The Borrowers (otherwise known as The Borrower Arietty, The Secret World of Arietty, or simply Arietty) is an adaptation of the 1952 novel The Borrowers by Mary Norton. It follows Arietty and her family as they are forced to move from their home, and how they receive help from a human boy named Sho (Shawn in the US release). The film was directed by Yonebayashi Hiromasa, who received supervision from Miyazaki, who took on the movie as a Producer.

I think they have an understanding.

Arietty and her family (father Pod and mother Homily) are Borrowers, a race of tiny people about the size of a human's thumb. They have lived in the home of Maki Sadako for many, many years, and are quite cozy there when the house is visited by Sadako's great-nephew, Sho. Sho is there to rest before receiving a heart operation, and happens upon Arietty by accident. Knowing full well that in order to survive, she needs to remain hidden, but Sho's persistence combined with her curiosity lead the two to strike up a friendship. Unluckily for them, they are seen by Sadako's maid, Haru, who decides to capture the borrowers for her own financial gain.

It was never very clear what she had intended to do with them, but i'm thinking something like selling them to science or a tabloid magazine.
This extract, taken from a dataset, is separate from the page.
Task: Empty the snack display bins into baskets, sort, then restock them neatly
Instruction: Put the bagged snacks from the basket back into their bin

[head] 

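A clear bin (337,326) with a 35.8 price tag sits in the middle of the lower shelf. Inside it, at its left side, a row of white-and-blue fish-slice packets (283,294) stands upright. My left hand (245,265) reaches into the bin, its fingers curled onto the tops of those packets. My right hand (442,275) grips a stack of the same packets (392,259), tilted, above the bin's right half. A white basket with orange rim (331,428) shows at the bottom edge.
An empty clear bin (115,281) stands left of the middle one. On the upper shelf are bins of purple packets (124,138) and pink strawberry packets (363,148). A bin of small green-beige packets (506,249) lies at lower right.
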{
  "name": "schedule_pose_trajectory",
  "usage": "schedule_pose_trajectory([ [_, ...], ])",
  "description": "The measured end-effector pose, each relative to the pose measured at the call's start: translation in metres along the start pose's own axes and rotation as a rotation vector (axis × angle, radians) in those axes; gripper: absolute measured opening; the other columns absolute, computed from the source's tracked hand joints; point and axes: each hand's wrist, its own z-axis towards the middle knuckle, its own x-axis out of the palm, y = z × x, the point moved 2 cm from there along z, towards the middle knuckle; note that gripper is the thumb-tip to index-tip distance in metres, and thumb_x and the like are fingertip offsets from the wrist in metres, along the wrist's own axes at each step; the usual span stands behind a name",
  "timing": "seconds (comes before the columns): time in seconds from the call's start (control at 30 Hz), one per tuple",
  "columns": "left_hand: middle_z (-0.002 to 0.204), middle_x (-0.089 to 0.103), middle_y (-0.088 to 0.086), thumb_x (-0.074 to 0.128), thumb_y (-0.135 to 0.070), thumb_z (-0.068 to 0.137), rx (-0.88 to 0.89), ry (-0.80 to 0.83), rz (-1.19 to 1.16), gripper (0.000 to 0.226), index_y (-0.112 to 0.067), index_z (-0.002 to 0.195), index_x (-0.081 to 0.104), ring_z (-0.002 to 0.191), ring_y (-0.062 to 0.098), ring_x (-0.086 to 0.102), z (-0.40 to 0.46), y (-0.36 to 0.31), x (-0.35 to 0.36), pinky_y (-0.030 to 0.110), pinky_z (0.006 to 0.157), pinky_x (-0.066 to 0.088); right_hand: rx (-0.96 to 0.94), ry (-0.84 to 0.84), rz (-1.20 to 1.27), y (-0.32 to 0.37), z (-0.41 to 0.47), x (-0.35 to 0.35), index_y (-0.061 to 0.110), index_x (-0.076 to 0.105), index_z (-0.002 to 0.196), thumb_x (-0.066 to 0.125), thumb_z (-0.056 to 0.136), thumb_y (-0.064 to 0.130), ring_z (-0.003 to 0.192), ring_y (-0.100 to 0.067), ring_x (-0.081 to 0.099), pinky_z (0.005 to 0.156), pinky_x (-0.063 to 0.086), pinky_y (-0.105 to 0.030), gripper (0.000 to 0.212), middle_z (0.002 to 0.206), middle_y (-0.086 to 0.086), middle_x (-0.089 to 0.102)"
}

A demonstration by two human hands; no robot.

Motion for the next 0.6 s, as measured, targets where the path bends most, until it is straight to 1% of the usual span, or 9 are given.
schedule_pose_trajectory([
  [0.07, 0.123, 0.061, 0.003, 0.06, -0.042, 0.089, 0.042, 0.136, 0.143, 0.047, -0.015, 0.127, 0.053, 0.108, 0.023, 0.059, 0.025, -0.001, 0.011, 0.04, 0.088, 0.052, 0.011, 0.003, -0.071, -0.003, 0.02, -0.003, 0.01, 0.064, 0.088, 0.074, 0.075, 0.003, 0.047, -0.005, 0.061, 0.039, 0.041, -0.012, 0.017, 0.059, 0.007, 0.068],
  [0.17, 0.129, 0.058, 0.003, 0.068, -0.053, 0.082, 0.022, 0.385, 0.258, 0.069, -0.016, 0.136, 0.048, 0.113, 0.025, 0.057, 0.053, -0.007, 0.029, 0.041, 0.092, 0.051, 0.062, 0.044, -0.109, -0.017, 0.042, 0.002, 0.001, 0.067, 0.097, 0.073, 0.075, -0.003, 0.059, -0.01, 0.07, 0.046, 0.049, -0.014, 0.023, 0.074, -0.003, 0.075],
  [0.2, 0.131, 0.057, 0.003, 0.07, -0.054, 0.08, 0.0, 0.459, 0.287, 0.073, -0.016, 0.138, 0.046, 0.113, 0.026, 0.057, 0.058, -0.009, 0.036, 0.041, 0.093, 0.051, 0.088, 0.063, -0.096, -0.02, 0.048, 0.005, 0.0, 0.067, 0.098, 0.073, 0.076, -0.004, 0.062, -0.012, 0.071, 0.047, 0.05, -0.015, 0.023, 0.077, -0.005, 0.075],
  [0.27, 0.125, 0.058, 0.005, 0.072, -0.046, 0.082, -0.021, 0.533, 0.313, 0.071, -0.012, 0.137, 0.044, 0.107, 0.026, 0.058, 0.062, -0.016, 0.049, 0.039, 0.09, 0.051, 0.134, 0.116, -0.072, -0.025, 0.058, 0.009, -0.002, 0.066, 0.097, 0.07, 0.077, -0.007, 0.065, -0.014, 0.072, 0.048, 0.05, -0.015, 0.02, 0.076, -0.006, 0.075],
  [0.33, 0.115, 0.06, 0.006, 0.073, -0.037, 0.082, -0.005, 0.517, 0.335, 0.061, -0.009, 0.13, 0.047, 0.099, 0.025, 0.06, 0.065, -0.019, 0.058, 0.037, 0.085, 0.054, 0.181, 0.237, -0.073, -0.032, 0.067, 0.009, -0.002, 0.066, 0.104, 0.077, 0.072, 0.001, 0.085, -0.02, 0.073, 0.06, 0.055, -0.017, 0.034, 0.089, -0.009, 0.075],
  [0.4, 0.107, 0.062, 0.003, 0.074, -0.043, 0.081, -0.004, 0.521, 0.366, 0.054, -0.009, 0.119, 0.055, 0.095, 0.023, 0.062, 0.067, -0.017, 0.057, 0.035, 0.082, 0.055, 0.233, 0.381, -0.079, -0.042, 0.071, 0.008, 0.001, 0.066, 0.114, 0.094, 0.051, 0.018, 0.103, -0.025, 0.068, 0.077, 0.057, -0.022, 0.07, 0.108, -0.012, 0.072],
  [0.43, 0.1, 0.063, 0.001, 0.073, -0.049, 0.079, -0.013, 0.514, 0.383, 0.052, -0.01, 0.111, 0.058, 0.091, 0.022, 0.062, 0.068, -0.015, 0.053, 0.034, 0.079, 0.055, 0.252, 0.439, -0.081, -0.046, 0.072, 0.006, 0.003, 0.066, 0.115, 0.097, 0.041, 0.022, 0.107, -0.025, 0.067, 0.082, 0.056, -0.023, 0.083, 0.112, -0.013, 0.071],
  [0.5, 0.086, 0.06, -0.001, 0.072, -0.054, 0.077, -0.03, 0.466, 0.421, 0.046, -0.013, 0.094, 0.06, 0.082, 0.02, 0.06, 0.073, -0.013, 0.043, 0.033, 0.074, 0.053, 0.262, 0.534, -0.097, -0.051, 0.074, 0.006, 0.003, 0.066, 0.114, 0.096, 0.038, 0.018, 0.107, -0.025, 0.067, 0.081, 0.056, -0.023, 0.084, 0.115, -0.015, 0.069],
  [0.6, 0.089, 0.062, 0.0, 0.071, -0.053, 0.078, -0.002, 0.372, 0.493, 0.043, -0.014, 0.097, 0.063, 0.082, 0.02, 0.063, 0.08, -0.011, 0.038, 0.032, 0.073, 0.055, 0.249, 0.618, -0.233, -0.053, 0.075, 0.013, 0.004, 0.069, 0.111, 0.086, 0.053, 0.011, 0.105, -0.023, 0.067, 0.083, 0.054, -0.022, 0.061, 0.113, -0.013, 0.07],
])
Like many Ghibli films before it, The Borrowers is filled with delight, suspense, action, and heartwarming coming-of-age moments. One could even say it's a bit like a carbon copy of past movies such as Castle in the Sky, Kiki's Delivery Service, Spirited Away and The Cat Returns, but that's likely just a reflection of Ghibli's choice of story material versus a flaw in their design. Regardless of this observation The Borrowers was a joy to watch and I was more than happy to indulge myself with it.

I got you a berry. Bitches love berries.

Ghibli seems to have a penchant for countryside locales in their movies, and in this regard they do not disappoint with this movie. Each leaf and dewdrop is done with careful attention to detail, even in scenes where things are shown from Sho's perspective, not Arietty's. Of particular interest are The Borrowers' surroundings; given their tiny size it's quite interesting to see how they get around and make use of things such as nails and Christmas lights to navigate.

They're a very resourceful bunch.

The Borrowers was pretty standard Ghibli fare; I don't remember it being awful, but I don't remember it being a stand-out hit in the way that movies such as NausicaƤ or Howl's Moving Castle wowed me. It was, however, a cute, sweet little movie, without being too geared towards small children (in the way of Ponyo and Totoro). It has less violence and potentially upsetting moments, so you can still show this to kids, but it's not sickly-sweet the way that some of the younger-orientated Ghibli films are.

Ghibli rather outdid themselves on the backgrounds in this one.

The Borrowers is available from Toho in Japan, Madman Entertainment in Australia, Disney in the US and Studio Canal in the UK. torrents are easy to find through your search provider.

This one doesn't look as friendly as the ones in Pom Poko.